**Brief:** Which lines run from the one containing "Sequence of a" through the end of the material? Reproduce them exactly.

**Stored data:**
- - - - - - -

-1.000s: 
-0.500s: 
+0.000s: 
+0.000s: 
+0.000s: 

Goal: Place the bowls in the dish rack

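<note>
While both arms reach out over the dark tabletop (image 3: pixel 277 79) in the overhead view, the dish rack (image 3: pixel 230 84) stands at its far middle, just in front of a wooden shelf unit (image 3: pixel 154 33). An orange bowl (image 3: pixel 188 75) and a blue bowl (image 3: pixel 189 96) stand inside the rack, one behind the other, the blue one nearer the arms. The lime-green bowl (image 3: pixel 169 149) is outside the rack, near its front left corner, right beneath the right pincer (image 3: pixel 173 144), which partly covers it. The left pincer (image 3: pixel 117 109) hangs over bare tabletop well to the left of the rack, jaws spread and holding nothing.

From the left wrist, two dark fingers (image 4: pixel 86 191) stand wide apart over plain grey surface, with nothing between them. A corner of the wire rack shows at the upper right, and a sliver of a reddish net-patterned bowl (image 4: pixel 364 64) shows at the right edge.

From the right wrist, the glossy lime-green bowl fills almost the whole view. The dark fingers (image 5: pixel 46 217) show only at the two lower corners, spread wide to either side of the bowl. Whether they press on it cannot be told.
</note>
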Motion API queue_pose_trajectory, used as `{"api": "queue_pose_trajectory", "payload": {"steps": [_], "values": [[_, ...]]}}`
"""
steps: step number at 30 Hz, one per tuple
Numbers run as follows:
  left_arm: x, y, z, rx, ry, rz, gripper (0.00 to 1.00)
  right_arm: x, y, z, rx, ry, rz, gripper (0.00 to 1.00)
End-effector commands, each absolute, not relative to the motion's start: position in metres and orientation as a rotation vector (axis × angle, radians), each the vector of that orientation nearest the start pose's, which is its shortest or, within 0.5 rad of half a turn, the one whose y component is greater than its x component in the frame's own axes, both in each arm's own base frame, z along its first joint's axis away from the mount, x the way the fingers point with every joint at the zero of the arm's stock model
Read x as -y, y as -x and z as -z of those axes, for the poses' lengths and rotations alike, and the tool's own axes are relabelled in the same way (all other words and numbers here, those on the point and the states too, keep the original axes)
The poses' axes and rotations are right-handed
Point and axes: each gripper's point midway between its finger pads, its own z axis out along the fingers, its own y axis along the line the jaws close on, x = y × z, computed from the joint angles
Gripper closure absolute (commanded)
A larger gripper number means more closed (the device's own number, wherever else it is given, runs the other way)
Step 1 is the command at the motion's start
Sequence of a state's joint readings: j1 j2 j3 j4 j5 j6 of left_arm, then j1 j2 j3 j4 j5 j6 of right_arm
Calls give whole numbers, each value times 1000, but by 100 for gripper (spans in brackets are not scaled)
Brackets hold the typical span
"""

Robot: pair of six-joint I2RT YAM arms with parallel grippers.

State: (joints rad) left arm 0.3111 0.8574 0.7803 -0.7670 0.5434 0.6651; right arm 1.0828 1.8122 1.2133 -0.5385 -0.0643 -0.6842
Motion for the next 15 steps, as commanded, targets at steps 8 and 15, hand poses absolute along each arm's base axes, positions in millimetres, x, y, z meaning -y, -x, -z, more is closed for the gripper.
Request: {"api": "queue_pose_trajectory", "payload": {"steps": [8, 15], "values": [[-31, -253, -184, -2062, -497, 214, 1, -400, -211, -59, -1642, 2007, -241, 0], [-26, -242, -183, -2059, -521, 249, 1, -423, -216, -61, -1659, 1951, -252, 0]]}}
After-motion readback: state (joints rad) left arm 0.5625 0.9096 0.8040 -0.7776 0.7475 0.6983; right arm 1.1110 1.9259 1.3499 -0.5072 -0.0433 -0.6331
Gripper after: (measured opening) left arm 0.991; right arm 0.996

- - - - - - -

**Completed exercise:**
Sequence of a state's joint readings: j1 j2 j3 j4 j5 j6 of left_arm, then j1 j2 j3 j4 j5 j6 of right_arm
Calls give whole numbers, each value times 1000, but by 100 for gripper (spans in brackets are not scaled)
Brackets hold the typical span
"""

Robot: pair of six-joint I2RT YAM arms with parallel grippers.

State: (joints rad) left arm 0.3111 0.8574 0.7803 -0.7670 0.5434 0.6651; right arm 1.0828 1.8122 1.2133 -0.5385 -0.0643 -0.6842
Motion for the next 15 steps, as commanded, targets at steps 8 and 15, hand poses absolute along each arm's base axes, positions in millimetres, x, y, z meaning -y, -x, -z, more is closed for the gripper.
Request: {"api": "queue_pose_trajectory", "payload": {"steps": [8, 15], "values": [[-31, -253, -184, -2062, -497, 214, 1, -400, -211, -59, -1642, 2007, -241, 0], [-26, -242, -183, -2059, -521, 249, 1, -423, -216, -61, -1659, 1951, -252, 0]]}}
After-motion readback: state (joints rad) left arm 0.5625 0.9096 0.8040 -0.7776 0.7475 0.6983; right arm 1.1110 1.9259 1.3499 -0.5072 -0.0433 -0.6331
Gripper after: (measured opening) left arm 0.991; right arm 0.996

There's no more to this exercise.